The media reports against the supposedly “all-encompassing” smoking habits in Jordan may include statistics on the prevalence of female smoking, but they never feature the voices of women, thus, isolating their message to males. Their ironic tone is discursively opposed to the chastising spirit of media representations of female smoking. Associations of female smoking with moral deficits and gender deviance are, clearly, incomparable with the emphasis on health risks and awareness raising in response to male tobacco or nargile use. In regards to smoking, taking it easier on men is not a phenomenon unique to Jordan; as Keene (2002) states popular narratives “construct women as motivated by lack, while leaving the male smoker unmarked and unproblematized” (15). While mainstream discourse against smoking portrays the predominantly male Jordanian smokers as somewhat irrational and “idle”, as shown in this excerpt: 

“I work a bit, and then I come back here and take an arguila. Then I read and take an arguila. Maybe another in the afternoon. Then when I go home I can sit with an arguila too,” Ibrahim said, chuckling”,

the discourse against female smokers is much harsher.
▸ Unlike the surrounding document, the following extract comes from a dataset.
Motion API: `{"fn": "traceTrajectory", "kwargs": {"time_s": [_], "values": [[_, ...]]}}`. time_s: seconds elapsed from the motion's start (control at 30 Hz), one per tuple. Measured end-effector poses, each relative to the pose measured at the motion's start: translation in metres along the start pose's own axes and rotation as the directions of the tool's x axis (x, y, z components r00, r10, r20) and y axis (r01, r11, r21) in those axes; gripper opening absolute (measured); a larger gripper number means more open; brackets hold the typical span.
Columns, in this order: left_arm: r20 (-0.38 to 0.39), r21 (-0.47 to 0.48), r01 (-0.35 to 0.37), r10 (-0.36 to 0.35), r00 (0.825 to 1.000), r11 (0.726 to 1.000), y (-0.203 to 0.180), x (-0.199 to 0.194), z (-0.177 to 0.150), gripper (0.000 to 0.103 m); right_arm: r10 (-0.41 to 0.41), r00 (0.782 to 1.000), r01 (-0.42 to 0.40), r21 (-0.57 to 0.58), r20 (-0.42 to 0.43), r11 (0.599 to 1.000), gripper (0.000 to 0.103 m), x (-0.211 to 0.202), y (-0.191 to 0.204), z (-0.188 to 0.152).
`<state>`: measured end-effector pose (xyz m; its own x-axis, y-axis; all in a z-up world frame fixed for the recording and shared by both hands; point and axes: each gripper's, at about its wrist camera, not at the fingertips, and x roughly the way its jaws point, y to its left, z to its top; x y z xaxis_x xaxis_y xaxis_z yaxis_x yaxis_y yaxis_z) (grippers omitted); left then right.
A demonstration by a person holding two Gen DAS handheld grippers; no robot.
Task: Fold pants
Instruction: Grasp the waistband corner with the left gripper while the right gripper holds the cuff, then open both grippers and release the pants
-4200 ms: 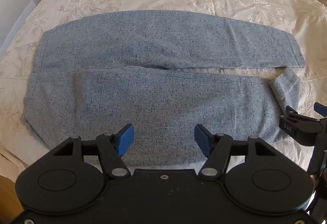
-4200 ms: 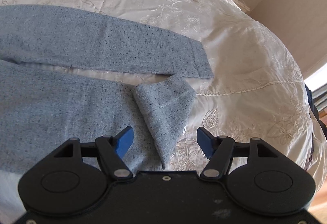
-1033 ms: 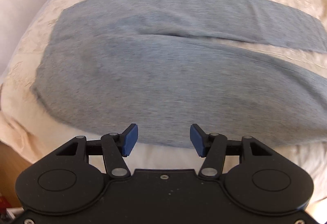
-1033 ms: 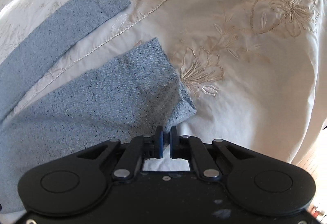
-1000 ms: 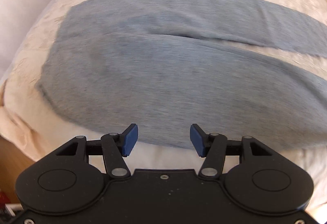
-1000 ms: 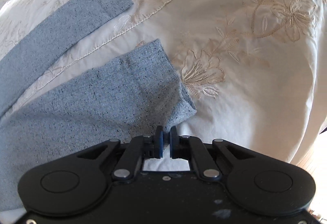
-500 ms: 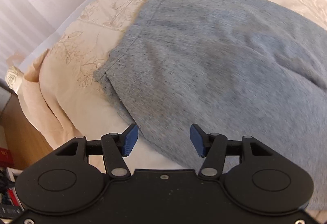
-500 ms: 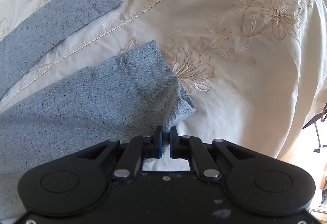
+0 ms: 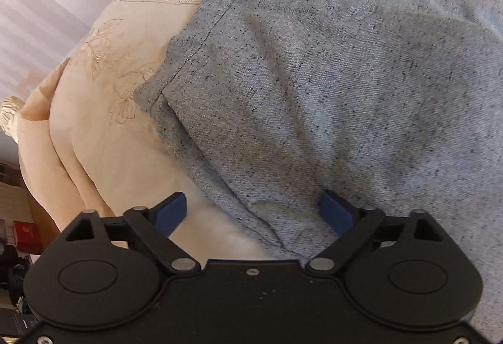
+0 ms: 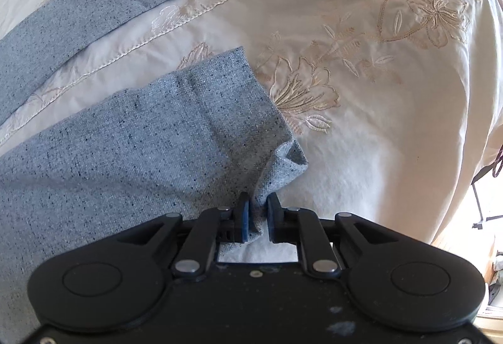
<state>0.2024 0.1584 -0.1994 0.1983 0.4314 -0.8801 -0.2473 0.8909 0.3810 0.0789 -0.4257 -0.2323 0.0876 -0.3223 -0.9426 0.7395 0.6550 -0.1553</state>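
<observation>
Grey pants (image 9: 345,77) lie flat on bed (image 10: 377,124). Left gripper (image 9: 254,212) fingers spread apart, straddling the waist-end edge. Right gripper (image 10: 256,213) fingers clamped on near leg's hem corner, bunched.

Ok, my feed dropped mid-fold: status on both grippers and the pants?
Right gripper shut on near leg's cuff of the speckled blue-grey fabric pants. Left gripper open, straddling waist-end edge. Far leg flat on cream embroidered bedspread. No obstruction seen.
</observation>
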Motion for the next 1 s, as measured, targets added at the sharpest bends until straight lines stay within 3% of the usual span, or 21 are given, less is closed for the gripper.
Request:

The rhetoric difference in media portrayal of female versus male smoking already described shows that the drug scare about smoking gets strengthened through the implicit construction of women as a “dangerous class” (Reinerman, 1994, x). Reinerman’s concept is well-applicable to women smokers in Jordan not only in sight of the evidence presented, but also given the sociocultural context of the country. Modern Jordan remains a tribal society, although the political influence of tribes has significantly decreased since the initiation of its constitutional monarchy. Holding on to its cultural influence, tribalism assumes that the woman’s inferior position in society is justified because of her inability to control her body (examples for which are the physical processes of menstruation, conception, giving birth) to the same extent that man does. Through sex and pregnancy women become dependable on others, but this dependency carries on throughout their life as they are also considered the “owners of sex”. As such they need to be vigilantly protected by their male relatives, so as to not deprive their families from their honor- an attribute so treasured families will sometimes sacrifice their daughters in “honor killings” in order to restore their respectability. 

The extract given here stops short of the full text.